▶ [Task objective]: Look through the material that follows and show every line with the string "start".

▶ [Records to use]:
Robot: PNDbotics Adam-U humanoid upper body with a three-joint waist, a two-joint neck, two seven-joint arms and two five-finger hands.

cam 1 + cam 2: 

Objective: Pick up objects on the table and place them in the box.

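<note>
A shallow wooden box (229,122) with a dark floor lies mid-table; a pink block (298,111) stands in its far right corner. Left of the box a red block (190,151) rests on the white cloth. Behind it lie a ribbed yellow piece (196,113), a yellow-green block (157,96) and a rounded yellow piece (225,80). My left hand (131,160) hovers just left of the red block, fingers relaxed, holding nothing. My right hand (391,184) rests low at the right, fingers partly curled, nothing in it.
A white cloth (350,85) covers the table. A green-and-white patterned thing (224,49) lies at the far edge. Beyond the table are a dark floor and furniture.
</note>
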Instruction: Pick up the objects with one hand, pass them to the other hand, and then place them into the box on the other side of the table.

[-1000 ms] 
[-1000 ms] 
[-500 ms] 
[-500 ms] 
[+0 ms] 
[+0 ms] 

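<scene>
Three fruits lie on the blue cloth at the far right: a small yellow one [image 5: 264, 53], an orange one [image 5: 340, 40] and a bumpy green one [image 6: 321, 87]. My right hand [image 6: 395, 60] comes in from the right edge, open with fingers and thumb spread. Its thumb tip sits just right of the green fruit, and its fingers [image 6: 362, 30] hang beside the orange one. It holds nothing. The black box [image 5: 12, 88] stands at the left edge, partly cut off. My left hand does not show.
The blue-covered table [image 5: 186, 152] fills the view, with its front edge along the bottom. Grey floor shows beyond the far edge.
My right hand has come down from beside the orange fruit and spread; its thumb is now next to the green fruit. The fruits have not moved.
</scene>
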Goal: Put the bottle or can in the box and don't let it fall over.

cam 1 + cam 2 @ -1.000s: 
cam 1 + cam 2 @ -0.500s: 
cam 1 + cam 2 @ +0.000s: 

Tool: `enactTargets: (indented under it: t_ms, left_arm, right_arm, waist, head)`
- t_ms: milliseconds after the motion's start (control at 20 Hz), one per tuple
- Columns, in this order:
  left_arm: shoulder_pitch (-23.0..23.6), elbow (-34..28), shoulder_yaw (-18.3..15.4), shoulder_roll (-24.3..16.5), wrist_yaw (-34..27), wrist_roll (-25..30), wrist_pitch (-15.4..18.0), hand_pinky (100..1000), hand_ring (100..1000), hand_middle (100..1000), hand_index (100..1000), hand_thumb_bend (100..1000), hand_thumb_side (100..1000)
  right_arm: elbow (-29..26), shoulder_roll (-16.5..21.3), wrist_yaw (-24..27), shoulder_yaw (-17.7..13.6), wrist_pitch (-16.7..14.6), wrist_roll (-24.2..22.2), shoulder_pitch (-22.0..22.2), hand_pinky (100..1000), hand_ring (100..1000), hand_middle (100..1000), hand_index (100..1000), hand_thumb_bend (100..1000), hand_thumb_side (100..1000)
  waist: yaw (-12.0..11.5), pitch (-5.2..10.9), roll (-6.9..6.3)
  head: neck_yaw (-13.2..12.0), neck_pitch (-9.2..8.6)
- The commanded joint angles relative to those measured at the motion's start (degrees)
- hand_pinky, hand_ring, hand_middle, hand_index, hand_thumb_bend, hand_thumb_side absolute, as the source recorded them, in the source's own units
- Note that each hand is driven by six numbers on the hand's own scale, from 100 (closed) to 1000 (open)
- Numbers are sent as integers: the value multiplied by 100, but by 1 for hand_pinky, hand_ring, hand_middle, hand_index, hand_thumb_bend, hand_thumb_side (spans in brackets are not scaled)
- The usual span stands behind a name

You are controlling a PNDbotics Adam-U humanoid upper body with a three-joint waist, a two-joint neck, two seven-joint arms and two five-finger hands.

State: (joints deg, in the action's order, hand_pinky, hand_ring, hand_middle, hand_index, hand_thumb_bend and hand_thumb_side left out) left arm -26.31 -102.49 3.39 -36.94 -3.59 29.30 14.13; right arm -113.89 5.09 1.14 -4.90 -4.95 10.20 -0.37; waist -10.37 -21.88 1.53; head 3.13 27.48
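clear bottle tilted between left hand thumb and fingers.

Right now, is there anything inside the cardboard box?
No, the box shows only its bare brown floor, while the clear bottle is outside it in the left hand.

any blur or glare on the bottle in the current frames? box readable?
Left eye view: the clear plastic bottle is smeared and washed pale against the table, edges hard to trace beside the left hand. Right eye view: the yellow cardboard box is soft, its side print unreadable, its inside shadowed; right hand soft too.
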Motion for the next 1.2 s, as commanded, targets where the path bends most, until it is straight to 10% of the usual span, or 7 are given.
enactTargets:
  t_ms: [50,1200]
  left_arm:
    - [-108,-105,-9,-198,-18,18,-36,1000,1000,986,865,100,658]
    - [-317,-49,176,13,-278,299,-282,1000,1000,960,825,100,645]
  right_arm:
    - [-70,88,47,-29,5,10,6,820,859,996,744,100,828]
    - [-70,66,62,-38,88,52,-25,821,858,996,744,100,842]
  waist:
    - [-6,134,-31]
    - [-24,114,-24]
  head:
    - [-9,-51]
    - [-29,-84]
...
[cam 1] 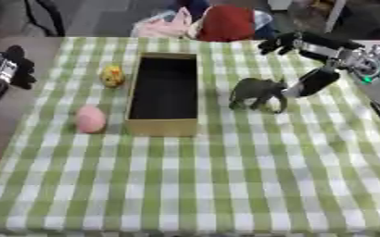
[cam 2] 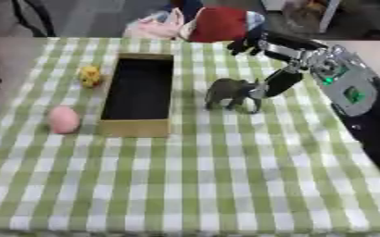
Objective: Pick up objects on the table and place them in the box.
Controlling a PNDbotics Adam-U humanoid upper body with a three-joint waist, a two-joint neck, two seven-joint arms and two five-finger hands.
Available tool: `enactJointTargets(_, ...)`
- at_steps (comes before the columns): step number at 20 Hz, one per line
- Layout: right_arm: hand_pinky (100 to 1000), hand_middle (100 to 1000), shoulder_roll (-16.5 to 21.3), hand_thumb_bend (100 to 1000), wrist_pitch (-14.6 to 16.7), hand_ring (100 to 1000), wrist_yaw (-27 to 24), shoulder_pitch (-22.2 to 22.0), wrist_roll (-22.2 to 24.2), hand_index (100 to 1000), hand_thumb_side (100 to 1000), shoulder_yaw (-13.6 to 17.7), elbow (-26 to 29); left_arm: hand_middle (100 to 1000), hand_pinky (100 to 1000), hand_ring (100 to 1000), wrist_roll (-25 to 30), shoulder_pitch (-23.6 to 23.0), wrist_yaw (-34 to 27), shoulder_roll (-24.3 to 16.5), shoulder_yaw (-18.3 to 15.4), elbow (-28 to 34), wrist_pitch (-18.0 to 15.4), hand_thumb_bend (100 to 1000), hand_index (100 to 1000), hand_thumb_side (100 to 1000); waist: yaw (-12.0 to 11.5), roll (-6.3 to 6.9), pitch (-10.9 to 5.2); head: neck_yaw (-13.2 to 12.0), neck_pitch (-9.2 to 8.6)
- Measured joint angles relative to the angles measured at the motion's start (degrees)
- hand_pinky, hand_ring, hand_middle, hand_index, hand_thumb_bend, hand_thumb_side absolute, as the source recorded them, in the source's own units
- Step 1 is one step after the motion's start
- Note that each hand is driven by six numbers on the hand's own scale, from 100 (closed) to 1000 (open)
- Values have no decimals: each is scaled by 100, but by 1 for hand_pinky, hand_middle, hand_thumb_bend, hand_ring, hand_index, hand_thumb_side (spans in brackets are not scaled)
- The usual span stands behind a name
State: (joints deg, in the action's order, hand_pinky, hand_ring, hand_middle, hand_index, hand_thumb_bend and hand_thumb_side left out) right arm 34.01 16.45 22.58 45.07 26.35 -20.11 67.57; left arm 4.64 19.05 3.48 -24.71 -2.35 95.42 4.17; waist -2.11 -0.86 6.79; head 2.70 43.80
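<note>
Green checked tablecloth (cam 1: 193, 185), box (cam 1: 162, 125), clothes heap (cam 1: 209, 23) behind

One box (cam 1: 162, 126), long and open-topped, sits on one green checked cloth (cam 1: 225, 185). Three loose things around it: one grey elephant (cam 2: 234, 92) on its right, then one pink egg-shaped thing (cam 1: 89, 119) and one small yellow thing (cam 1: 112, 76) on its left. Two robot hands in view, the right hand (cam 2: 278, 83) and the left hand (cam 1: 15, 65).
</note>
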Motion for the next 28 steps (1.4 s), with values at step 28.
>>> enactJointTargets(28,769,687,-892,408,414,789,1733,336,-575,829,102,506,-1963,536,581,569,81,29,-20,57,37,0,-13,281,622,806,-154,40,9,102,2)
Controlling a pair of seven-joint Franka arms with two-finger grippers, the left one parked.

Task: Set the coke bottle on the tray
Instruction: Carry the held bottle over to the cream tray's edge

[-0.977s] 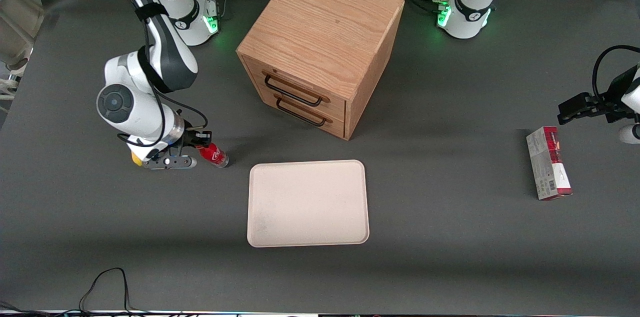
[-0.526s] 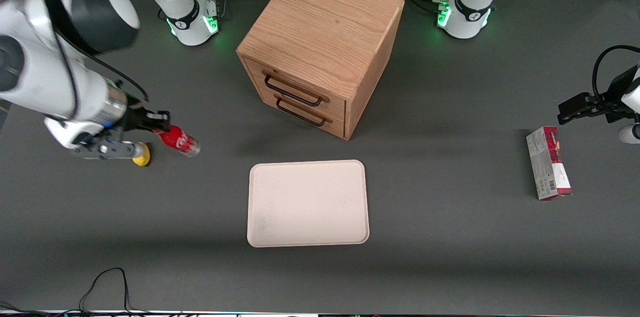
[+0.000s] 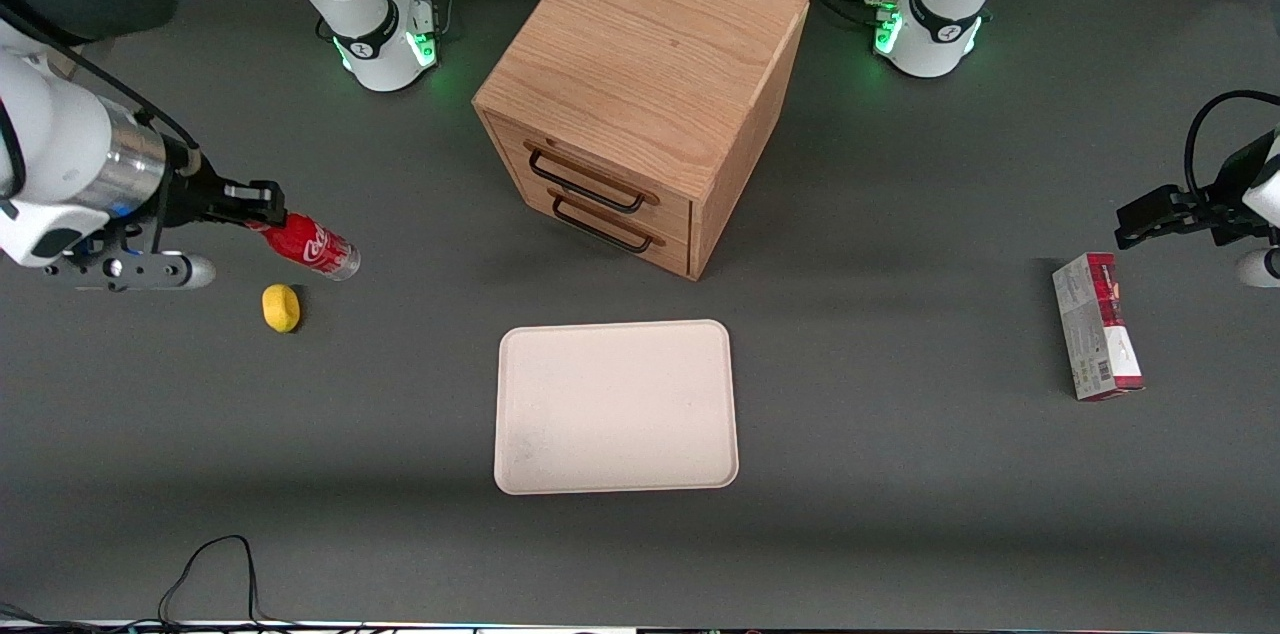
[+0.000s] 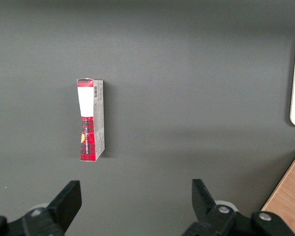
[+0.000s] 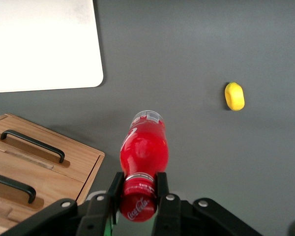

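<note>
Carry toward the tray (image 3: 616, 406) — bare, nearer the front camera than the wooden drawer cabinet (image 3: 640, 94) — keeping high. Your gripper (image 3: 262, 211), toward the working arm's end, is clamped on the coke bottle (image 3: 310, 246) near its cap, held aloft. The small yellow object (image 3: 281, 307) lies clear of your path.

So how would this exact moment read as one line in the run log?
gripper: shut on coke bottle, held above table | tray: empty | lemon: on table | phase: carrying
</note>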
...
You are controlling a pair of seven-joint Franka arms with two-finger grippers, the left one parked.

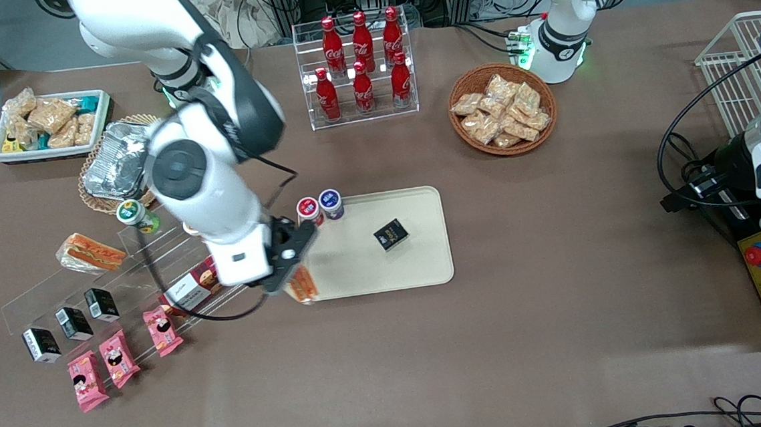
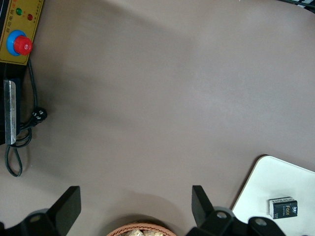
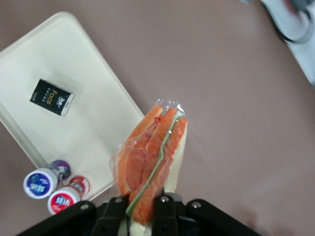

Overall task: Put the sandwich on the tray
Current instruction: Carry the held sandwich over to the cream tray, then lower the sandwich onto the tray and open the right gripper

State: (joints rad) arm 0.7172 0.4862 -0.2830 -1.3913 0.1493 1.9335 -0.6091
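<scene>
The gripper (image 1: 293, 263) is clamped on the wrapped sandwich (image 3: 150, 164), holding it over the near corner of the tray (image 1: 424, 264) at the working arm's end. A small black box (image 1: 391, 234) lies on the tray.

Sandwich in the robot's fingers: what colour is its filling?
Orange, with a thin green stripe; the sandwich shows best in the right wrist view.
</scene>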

▶ [Answer section]:
- t_ms: milliseconds after the motion's start (control at 20 Hz), one per tuple
- The commanded joint angles relative to those measured at the motion's start (degrees)
- Measured joint angles relative to the angles measured at the motion's start (degrees)
- Step 1 is one step after the motion's start

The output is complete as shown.